Task to complete:
Read through the material below and find each line that has the word "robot"; copy it.

The input:
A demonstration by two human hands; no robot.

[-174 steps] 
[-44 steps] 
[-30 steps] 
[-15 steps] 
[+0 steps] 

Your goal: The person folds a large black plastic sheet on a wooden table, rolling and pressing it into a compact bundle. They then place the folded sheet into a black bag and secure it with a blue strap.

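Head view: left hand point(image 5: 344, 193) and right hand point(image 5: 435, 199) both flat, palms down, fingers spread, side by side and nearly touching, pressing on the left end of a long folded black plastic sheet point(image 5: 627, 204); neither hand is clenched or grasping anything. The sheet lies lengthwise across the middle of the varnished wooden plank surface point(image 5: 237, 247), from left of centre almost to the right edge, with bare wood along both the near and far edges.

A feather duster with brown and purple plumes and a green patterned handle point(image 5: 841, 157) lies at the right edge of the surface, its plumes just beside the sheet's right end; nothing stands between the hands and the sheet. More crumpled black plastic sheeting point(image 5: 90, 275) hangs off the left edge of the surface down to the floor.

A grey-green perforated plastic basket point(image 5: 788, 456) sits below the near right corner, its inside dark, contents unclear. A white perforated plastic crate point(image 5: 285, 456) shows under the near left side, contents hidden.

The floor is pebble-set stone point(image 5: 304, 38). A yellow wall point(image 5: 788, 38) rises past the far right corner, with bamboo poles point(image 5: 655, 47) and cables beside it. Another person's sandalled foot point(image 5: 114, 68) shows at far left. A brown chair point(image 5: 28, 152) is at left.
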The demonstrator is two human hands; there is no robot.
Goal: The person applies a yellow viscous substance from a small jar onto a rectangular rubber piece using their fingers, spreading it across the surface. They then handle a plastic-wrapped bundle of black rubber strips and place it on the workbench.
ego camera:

Output for this exercise:
A demonstration by two human hands; no robot.
The demonstrator is two human hands; there is no robot.

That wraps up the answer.